LHAA Announces Key Dates in Connection with December 14, 2022 Termination Date and Liquidation
NEW YORK, December 09, 2022--(BUSINESS WIRE)--On December 9, 2022, Lerer Hippeau Acquisition Corp. ("LHAA" or the "Company") announced that in accordance with the previously announced December 14, 2022 termination date set by its Board of Directors pursuant to an amendment (the "Charter Amendment") to its Amended and Restated Certificate of Incorporation (the "Charter") which was filed with the Secretary of State of the State of Delaware on December 7, 2022, the Company expects to redeem all outstanding public shares of the Company on or about December 14, 2022, and in any event by December 28, 2022, following which the Company will be dissolved, liquidated and wound up.

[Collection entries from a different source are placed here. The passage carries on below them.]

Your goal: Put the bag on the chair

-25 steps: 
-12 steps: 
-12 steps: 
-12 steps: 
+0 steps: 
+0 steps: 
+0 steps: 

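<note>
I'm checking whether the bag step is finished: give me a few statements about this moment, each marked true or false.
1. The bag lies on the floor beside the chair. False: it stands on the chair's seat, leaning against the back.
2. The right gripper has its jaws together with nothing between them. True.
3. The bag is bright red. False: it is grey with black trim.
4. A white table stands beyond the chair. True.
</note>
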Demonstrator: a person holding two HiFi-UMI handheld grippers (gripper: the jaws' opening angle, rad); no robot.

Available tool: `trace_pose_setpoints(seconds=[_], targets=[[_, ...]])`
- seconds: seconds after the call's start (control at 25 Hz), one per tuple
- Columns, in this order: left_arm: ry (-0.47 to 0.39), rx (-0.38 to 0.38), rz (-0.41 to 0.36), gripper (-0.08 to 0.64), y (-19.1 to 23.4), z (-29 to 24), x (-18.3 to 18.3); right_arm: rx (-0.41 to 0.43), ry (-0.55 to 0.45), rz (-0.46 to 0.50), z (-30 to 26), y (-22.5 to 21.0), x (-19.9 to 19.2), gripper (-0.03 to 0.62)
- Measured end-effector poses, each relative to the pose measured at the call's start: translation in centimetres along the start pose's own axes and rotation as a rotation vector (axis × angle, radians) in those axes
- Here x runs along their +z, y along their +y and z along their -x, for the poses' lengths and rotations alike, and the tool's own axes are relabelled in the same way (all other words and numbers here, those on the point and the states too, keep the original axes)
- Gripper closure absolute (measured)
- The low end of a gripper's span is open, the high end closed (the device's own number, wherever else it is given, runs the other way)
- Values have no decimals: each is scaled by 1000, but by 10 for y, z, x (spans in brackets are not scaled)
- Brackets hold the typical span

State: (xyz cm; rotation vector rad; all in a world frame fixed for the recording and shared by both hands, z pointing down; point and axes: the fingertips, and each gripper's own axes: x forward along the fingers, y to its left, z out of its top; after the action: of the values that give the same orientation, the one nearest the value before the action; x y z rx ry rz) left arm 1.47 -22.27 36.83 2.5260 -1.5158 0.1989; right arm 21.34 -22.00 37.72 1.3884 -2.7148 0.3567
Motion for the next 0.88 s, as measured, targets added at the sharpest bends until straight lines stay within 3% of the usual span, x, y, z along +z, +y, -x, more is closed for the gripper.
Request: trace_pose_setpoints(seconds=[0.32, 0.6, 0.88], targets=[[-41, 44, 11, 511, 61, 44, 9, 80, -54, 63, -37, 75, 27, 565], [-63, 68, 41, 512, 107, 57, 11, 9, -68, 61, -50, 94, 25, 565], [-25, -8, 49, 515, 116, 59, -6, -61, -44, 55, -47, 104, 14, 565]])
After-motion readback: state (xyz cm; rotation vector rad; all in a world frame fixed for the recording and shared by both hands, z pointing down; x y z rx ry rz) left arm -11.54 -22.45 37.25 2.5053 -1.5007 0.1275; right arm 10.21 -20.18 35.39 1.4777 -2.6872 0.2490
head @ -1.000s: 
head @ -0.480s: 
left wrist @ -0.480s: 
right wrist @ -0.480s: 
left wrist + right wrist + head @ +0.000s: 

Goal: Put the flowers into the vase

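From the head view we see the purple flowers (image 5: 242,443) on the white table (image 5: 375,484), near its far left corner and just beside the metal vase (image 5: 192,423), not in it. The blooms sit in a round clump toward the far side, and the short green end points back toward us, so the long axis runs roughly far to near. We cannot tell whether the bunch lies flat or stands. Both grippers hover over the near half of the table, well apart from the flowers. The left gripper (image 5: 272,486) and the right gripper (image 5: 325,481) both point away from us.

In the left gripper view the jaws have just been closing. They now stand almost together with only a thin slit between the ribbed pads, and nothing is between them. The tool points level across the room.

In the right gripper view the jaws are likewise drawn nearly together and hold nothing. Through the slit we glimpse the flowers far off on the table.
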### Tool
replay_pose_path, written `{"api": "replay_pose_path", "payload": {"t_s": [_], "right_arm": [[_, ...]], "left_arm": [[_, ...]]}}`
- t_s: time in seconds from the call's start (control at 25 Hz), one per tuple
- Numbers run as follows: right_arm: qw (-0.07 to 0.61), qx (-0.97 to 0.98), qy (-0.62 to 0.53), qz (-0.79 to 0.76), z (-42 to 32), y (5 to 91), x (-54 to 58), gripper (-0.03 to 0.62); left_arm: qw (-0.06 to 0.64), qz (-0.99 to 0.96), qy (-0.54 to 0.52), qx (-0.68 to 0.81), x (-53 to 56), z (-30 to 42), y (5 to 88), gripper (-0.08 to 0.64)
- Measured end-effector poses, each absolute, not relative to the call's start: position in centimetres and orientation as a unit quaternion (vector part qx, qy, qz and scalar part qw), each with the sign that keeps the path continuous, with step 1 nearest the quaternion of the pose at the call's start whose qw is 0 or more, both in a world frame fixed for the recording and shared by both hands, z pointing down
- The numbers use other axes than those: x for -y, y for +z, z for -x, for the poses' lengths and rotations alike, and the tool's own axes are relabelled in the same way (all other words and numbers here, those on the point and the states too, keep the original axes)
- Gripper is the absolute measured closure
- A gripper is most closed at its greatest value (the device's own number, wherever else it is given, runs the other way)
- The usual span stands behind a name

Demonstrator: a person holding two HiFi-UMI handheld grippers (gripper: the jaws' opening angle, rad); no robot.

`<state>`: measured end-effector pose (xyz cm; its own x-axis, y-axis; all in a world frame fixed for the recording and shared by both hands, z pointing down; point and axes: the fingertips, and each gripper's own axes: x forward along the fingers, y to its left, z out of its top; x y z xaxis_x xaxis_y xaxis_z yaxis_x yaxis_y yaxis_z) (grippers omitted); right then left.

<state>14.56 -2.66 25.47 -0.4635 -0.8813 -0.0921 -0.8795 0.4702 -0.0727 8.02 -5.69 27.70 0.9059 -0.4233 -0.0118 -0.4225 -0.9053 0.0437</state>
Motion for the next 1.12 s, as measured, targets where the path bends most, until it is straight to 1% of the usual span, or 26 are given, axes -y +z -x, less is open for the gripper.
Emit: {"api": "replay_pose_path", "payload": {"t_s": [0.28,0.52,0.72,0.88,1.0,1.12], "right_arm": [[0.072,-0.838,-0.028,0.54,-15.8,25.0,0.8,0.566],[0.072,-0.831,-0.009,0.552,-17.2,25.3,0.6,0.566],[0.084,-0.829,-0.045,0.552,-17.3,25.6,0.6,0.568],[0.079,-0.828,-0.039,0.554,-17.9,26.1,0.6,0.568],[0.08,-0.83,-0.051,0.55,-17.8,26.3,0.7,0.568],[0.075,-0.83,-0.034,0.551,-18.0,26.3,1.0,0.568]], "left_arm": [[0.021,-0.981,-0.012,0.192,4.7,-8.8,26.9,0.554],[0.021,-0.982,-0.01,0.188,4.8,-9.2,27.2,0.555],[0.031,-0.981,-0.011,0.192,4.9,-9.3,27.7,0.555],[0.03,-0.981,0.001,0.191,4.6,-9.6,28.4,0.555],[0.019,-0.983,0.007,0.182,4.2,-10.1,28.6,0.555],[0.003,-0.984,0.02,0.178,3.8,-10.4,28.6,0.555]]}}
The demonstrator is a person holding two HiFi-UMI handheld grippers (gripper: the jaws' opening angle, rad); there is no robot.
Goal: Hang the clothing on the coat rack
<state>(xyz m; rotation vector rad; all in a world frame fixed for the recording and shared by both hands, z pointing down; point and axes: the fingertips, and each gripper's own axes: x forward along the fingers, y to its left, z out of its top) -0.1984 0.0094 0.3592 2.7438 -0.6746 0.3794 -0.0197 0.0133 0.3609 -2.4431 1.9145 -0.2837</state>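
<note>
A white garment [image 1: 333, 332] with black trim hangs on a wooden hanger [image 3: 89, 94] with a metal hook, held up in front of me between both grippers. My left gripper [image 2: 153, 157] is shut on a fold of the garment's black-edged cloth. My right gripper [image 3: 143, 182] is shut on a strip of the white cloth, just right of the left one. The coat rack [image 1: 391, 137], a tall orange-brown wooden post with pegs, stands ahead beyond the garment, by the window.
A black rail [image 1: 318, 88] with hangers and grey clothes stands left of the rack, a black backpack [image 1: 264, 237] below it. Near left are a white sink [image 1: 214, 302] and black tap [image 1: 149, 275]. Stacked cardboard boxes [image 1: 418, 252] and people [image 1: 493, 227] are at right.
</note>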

The Company has also requested the Nasdaq Stock Market to suspend trading of its Class A Common Stock, par value $0.0001 per share ("Class A Common Stock") effective before the opening of trading on December 14, 2022 and file with the Securities and Exchange Commission the forms necessary to delist the Company’s Class A Common Stock.
Pursuant to the Charter, the public shares of Class A Common Stock will be redeemed at a per-share price, payable in cash, equal to the quotient obtained by dividing (A) the aggregate amount then on deposit in the trust account, including interest (net of taxes payable and $100,000 to pay dissolution expenses, which have already been withdrawn) (the "Redemption Amount"), by (B) the total number of then outstanding public shares of Class A Common Stock. The redemption will completely extinguish rights of holders of public shares of Class A Common Stock.
Following the redemptions in connection with the approval and implementation of the Charter Amendment and after taking into account withdrawals for taxes and dissolution expenses, the total amount held in the trust account was approximately $1,201,718.46, and a total of 119,083 public shares of Class A Common Stock were outstanding. The Company estimates that the total Redemption Amount will be approximately $1,201,718.46, and the per-share Redemption Amount will be approximately $10.09.
The foregoing communication includes certain forward-looking statements within the meaning of the Private Securities Litigation Reform Act of 1995, including statements relating to the proposed early unwind, de-listing of the Company's Class A Common Stock and Redemption Amount. These forward-looking statements involve many risks and uncertainties that could cause actual results to differ materially from those expressed or implied by such statements. These forward-looking statements speak only as of the date of the foregoing communication, and the Company expressly disclaims any obligation or undertaking to disseminate any updates or revisions to any forward-looking statement contained herein to reflect any change in its expectations with regard thereto or any change in events, conditions or circumstances on which any such statement is based. Please refer to the publicly filed documents of the Company, including its most recent Annual Report on Form 10-K and Quarterly Reports on Form 10-Q, for risks and uncertainties related to the Company’s business which may affect the statements made in this communication.
LHAA is a blank check company formed for the purpose of effecting a merger, capital stock exchange, asset acquisition, stock purchase, reorganization or similar business combination with one or more businesses.